Nadine Shah: la musulmana di seconda generazione che coi pregiudizi ci fa dei gran riff.
Una constatazione amara, prima di cominciare: non è un bel momento per le voci femminili. Una dichiarazione forte, lo so, in presenza del Natale, quando è ovvio e incontrovertibile che esista solo Mariah Carey.
Voci femminili ce ne sono; ma sono vocine. Tutte dolenti emule di Enya. Tutte flebili e sensibilone. Mancano le vocione. Quelle cartavetrate, ubriache, profonde.
Quelle che in studio non subiscono il trattamento lucidante dell’autotune. Per questo e altri motivi, quando ho sentito di nuovo la voce di Nadine Shah, mi sono cosparsa di luce.

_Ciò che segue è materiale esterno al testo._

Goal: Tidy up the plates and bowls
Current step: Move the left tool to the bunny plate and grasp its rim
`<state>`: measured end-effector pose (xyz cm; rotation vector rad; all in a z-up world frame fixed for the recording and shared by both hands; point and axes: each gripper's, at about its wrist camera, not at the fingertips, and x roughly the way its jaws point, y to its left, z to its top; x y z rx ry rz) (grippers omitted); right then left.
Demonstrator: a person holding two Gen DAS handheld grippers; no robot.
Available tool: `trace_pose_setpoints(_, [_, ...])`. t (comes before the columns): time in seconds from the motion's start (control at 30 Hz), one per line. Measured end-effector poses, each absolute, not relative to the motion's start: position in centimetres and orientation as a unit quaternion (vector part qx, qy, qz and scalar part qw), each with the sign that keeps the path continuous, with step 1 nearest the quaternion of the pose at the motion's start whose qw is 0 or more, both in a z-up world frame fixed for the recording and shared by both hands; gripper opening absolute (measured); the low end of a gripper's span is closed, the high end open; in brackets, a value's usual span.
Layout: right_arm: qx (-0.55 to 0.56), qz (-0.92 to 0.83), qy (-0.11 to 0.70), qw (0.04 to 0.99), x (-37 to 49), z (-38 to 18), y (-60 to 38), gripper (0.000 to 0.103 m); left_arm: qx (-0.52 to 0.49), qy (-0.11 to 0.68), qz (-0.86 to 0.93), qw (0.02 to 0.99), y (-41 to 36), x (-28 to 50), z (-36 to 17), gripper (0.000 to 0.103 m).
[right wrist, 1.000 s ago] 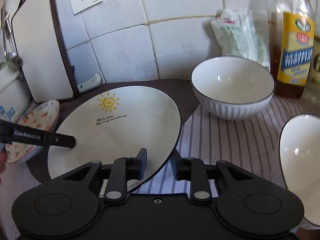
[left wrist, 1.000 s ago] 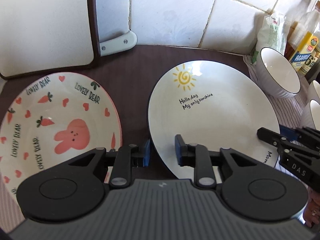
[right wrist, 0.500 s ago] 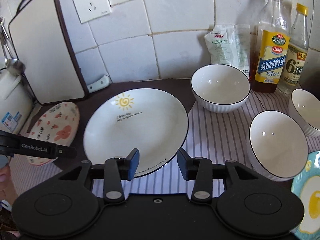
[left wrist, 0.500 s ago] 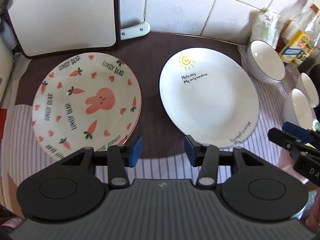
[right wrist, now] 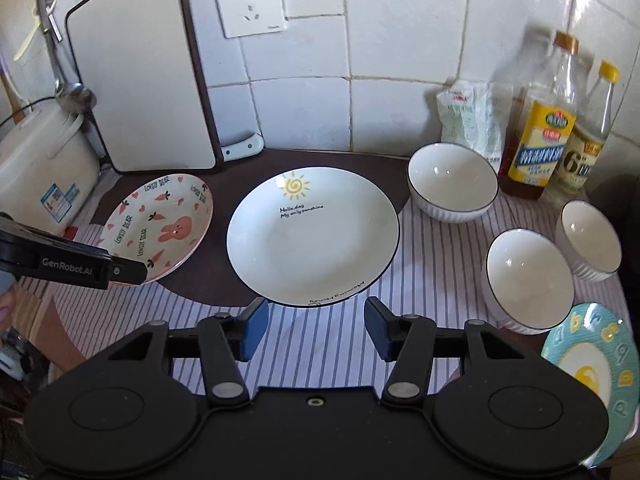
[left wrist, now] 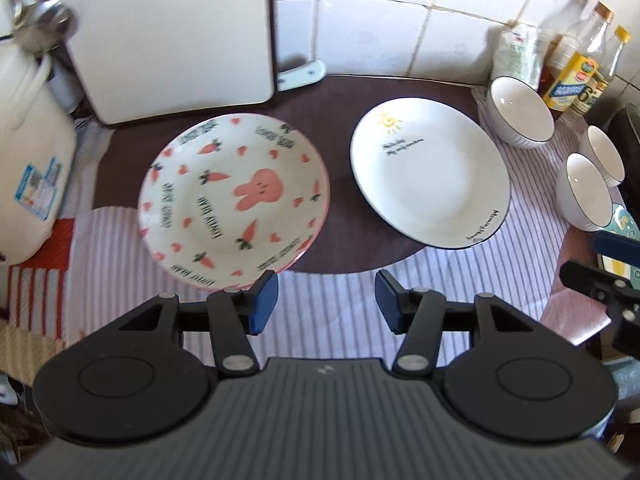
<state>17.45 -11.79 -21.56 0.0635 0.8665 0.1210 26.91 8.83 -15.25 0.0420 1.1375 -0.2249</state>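
Both the left gripper and right gripper hung spread and empty above the round white sun-printed plate and pink rabbit-patterned plate.

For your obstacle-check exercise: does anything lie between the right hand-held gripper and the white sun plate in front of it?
Nothing visible does. The right hand-held gripper is open, and only bare striped cloth lies between its fingertips and the near rim of the sun plate. The bowls sit off to its right, the rabbit plate to its left.
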Motion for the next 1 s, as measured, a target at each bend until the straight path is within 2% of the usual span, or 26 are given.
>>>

Cantautrice inglese con madre norvegese e papà pakistano, Nadine Shah dal 2012 ha sfornato due Ep e tre album. L’ultimo, Holiday Destination, è già dalla copertina, una ferita aperta.
Nadine è una musulmana di seconda generazione, residente nel nord dell’Inghilterra: la categoria di riferimento per chi ama riunire in un sol gruppo quelli che si fanno esplodere o che stendono gente a caso nelle piazze, a bordo di camionette o fuoristrada. Ed è questa sua appartenenza, con tutti i pregiudizi che ne conseguono, la materia grigia dei suoi testi.
Il tutto incorniciato da pezzi carichi di post-punk/industrial, mirabilmente governati da Ben Hiller, l’uomo al comando dell’indie-rock inglese, che con la cupezza si paga il mutuo da almeno un decennio (Elbow, The Horrors, Editors, Doves, ma soprattutto Depeche Mode).
La speranza è che, nel dicembre del 2018, ci si ritrovi qui a celebrare la grande annata di Nadine, e il suo definitivo sdoganamento.
Basta però che non la chiamiate “Cantantessa”.